◆ **Instructions to follow**
Each entry should be duplicated verbatim; its pictures should not be.

◆ **Provided data**

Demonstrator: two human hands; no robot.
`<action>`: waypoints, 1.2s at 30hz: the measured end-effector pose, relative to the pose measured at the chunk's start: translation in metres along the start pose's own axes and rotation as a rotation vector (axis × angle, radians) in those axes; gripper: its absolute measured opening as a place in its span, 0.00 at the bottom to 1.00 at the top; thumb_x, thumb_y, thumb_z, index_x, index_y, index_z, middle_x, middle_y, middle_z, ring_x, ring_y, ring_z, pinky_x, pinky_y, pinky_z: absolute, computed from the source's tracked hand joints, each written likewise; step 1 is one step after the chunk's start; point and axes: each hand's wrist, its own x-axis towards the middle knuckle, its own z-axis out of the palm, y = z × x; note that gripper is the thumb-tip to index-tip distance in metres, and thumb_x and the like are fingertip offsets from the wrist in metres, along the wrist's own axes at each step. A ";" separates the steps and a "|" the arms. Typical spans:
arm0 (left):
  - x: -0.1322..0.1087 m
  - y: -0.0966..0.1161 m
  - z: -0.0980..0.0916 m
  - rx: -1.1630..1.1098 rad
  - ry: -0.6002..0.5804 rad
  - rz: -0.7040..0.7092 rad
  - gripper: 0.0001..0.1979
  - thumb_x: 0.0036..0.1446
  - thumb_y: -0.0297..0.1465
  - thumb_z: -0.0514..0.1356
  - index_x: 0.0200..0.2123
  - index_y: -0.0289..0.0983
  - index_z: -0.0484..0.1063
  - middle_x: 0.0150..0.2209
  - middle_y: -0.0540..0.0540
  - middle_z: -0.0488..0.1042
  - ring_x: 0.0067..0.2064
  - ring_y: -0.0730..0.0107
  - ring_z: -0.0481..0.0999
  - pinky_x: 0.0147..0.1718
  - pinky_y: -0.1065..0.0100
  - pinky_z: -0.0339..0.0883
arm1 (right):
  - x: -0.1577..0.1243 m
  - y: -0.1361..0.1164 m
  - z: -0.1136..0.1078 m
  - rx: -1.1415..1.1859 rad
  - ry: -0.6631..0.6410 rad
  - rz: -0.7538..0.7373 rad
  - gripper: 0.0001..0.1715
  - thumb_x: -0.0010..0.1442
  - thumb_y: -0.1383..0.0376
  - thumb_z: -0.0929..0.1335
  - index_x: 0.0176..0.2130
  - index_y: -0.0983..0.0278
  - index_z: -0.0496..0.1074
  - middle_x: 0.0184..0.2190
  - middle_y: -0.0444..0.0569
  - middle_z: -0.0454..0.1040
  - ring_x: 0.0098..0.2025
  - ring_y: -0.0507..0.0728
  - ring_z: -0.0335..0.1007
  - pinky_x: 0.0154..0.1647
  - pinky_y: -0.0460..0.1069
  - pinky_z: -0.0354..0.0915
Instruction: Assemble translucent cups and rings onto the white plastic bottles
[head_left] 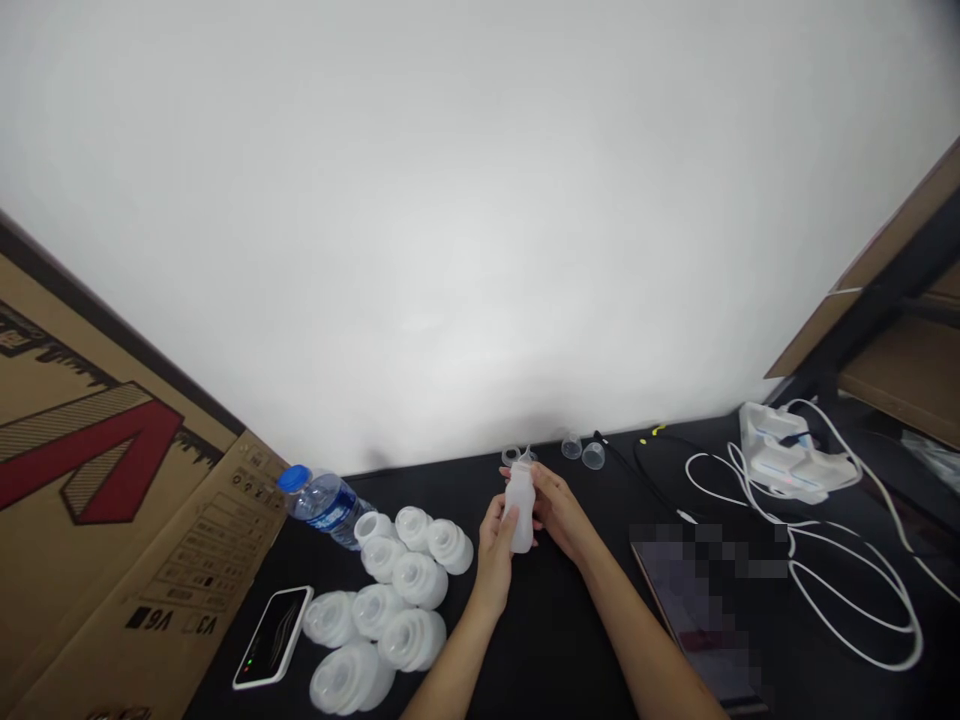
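A translucent white bottle [519,515] with a nozzle-like top stands upright between my two hands over the black table. My left hand [496,540] is wrapped round its left side, with the thumb across the front. On the bottle's right, my right hand [553,500] has its fingers against the upper part, near the neck. A small clear ring [510,455] lies just behind the bottle's top. Two clear domed caps [571,445] sit by the wall to the right. Several white bottles [418,580] with pale tops are grouped to the left of my forearm.
A water bottle with a blue cap [330,505] leans behind the group. At the left are a white-framed device [273,638] and a large cardboard box [150,520]. A dark flat device [694,620], white cables [847,535] and a power strip [795,455] lie at the right.
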 end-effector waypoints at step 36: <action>-0.012 -0.001 0.017 -0.102 0.167 -0.113 0.31 0.62 0.57 0.67 0.52 0.36 0.75 0.37 0.42 0.81 0.27 0.67 0.79 0.19 0.73 0.67 | 0.002 0.002 -0.012 -0.210 0.015 -0.027 0.26 0.59 0.49 0.80 0.52 0.60 0.84 0.48 0.54 0.85 0.40 0.60 0.76 0.39 0.52 0.66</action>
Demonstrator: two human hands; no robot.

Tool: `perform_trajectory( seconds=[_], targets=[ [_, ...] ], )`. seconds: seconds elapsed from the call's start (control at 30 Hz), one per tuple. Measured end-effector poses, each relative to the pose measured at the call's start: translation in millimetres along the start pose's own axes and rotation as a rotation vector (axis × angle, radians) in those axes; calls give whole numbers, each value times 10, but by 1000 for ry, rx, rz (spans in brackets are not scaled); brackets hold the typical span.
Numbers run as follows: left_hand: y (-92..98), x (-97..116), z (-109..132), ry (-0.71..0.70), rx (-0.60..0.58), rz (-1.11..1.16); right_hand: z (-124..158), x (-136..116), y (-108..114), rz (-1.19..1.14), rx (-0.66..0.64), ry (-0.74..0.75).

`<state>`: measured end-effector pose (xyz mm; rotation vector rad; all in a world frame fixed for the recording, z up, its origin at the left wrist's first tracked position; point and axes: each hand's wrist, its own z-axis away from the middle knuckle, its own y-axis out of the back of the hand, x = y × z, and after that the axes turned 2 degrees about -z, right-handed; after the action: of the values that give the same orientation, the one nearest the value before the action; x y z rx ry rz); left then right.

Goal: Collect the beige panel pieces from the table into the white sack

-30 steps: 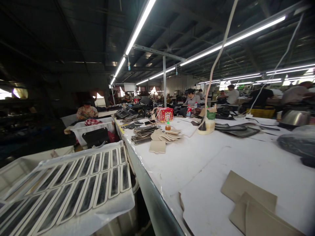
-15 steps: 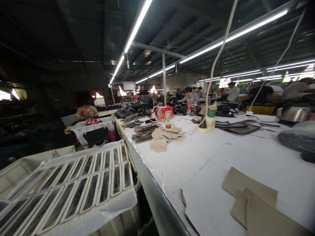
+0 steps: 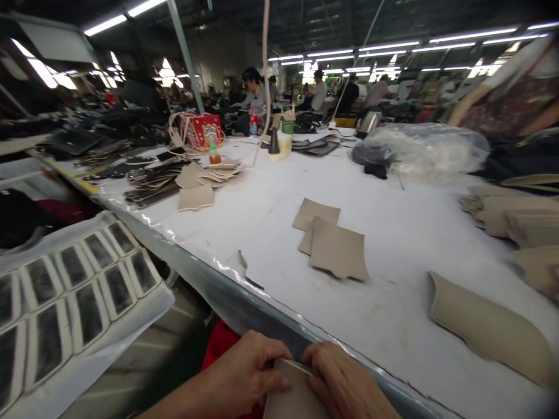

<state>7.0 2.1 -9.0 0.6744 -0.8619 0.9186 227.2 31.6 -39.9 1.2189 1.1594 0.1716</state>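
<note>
Low in the view, at the table's near edge, my left hand (image 3: 251,375) and my right hand (image 3: 338,378) both grip a beige leather-like piece (image 3: 290,396). The left thumb presses on its face while the right fingers curl over its upper edge. Its lower part runs out of the frame. On the white tabletop beyond, several flat beige pieces (image 3: 338,247) lie overlapped. A larger curled beige piece (image 3: 484,326) rests to the right.
Left of the table, a sheet-covered surface (image 3: 126,326) bears rows of dark panels with pale borders. Farther back are stacked pieces (image 3: 157,180), a red patterned bag (image 3: 203,132), a glue bottle (image 3: 213,152) and a clear plastic bag (image 3: 432,151). A person (image 3: 515,87) stands at the right.
My view has swung down and to the right. Both hands, holding the beige piece, have come into sight, as have the curled piece and the stacks on the right.
</note>
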Motion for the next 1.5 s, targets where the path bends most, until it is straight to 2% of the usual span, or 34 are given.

◆ **Solution for this exercise**
Demonstrator: two human hands; no robot.
`<action>`: waypoints, 1.2s at 30hz: the measured end-effector pose, relative to the pose measured at the chunk's start: translation in metres along the start pose's own axes and rotation as a rotation vector (axis × angle, radians) in those axes; gripper: its absolute measured opening as a place in its span, 0.00 at the bottom to 1.00 at the top; thumb_x, thumb_y, thumb_z, index_x, index_y, index_z, middle_x, middle_y, middle_z, ring_x, ring_y, ring_z, pinky_x, pinky_y, pinky_z: absolute, computed from the source's tracked hand joints, each written likewise; step 1 is one step after the chunk's start; point and axes: each hand's wrist, its own x-axis towards the middle knuckle, its own z-axis out of the palm, y = z × x; note that gripper is the thumb-tip to index-tip distance in metres, and thumb_x and the like are fingertip offsets from the wrist in metres, along the wrist's own axes at each step. A ";" separates the steps and a "|" the arms. Typical spans:
arm0 (left):
  - x: -0.1322..0.1087 m
  - y: -0.0966..0.1161 m
  - z: -0.0980..0.0916 m
  - rx: -1.1630..1.1098 rad
  - ry: -0.6002..0.5804 rad
  - rz: -0.7040..0.7092 rad
  - gripper: 0.0001..0.1979
  - thumb_x: 0.0036..0.1446
  - thumb_y: -0.0297..0.1465
  - thumb_z: -0.0514..0.1356
  - index_x: 0.0200..0.2123
  - index_y: -0.0289..0.0983
  - index_z: -0.0484..0.1063
  - middle_x: 0.0150..0.2209
  - middle_y: -0.0540..0.0540
  - middle_z: -0.0488..0.1042
  - ring_x: 0.0067..0.2064
  - ring_y: -0.0730..0.0107
  - ring_z: -0.0481..0.0999
  - pinky_x: 0.0147..0.1718
  - pinky_y: -0.1065..0.0100
  - pinky_z: -0.0339..0.0883
arm1 (right):
  - x: -0.1577..0.1243 m
  - y: -0.1361..0.1164 m
  - z: -0.1136..0.1078 m
  - rx: -1.1415..1.1859 rad
  - ry: -0.6631..0.6410 rad
  - rz: -0.7538..0.7373 rad
  - gripper: 0.0001..0.1715
  - thumb_x: -0.0010..0.1442
  - thumb_y: -0.1383..0.0376
  - thumb_z: -0.0929..0.1335
  - index_x: 0.0176..0.2130
  - index_y: -0.0983..0.0278
  - index_z: -0.0496..0.1074
  - middle_x: 0.0184..0.2190
  - middle_y: -0.0444..0.0569
  - middle_z: -0.0454..0.1040
  - ring_x: 0.0098..0.2025
  - ring_y: -0.0507..0.0728
  - ring_z: -0.0335..0.1007
  - pinky_x: 0.0154..0.1647
  - pinky_y: -0.0460..0.1069
  - pinky_z: -0.0354..0.0915
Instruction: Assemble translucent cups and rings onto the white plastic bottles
[head_left] 
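A translucent white bottle [519,515] with a nozzle-like top stands upright between my two hands over the black table. My left hand [496,540] is wrapped round its left side, with the thumb across the front. On the bottle's right, my right hand [553,500] has its fingers against the upper part, near the neck. A small clear ring [510,455] lies just behind the bottle's top. Two clear domed caps [571,445] sit by the wall to the right. Several white bottles [418,580] with pale tops are grouped to the left of my forearm.
A water bottle with a blue cap [330,505] leans behind the group. At the left are a white-framed device [273,638] and a large cardboard box [150,520]. A dark flat device [694,620], white cables [847,535] and a power strip [795,455] lie at the right.
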 end-effector waypoints at step 36: <action>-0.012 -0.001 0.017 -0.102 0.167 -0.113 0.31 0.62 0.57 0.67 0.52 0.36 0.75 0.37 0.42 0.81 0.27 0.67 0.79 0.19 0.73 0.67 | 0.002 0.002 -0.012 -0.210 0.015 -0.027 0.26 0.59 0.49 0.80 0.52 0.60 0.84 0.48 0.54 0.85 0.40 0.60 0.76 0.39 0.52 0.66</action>
Demonstrator: two human hands; no robot.

Tool: `perform_trajectory( seconds=[_], targets=[ [_, ...] ], )`. seconds: seconds elapsed from the call's start (control at 30 Hz), one per tuple. Measured end-effector poses, each relative to the pose measured at the call's start: translation in millimetres along the start pose's own axes and rotation as a rotation vector (axis × angle, radians) in those axes; calls give whole numbers, each value times 10, but by 1000 for ry, rx, rz (spans in brackets are not scaled); brackets hold the typical span.
Numbers run as follows: left_hand: y (-92..98), x (-97..116), z (-109..132), ry (-0.71..0.70), rx (-0.60..0.58), rz (-1.11..1.16); right_hand: z (-124..158), x (-136..116), y (-108..114), rz (-1.19..1.14), rx (-0.66..0.64), ry (-0.74..0.75).

`<state>`: measured end-effector pose (xyz mm; rotation vector rad; all in a world frame fixed for the recording, z up, its origin at the left wrist's first tracked position; point and axes: each hand's wrist, its own z-axis away from the middle knuckle, its own y-axis out of the back of the hand, x = y × z, and after that the axes turned 2 degrees about -z, right-handed; after the action: of the values that give the same orientation, the one nearest the value before the action; x y z rx ry rz); left then right.

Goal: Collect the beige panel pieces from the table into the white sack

-30 steps: 
-15 steps: 
+0 steps: 

<state>7.0 2.1 -9.0 0.6744 -0.8619 0.9186 227.2 31.6 -39.9 1.2189 1.1594 0.1716</state>
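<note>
Low in the view, at the table's near edge, my left hand (image 3: 251,375) and my right hand (image 3: 338,378) both grip a beige leather-like piece (image 3: 290,396). The left thumb presses on its face while the right fingers curl over its upper edge. Its lower part runs out of the frame. On the white tabletop beyond, several flat beige pieces (image 3: 338,247) lie overlapped. A larger curled beige piece (image 3: 484,326) rests to the right.
Left of the table, a sheet-covered surface (image 3: 126,326) bears rows of dark panels with pale borders. Farther back are stacked pieces (image 3: 157,180), a red patterned bag (image 3: 203,132), a glue bottle (image 3: 213,152) and a clear plastic bag (image 3: 432,151). A person (image 3: 515,87) stands at the right.
My view has swung down and to the right. Both hands, holding the beige piece, have come into sight, as have the curled piece and the stacks on the right.
</note>
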Motion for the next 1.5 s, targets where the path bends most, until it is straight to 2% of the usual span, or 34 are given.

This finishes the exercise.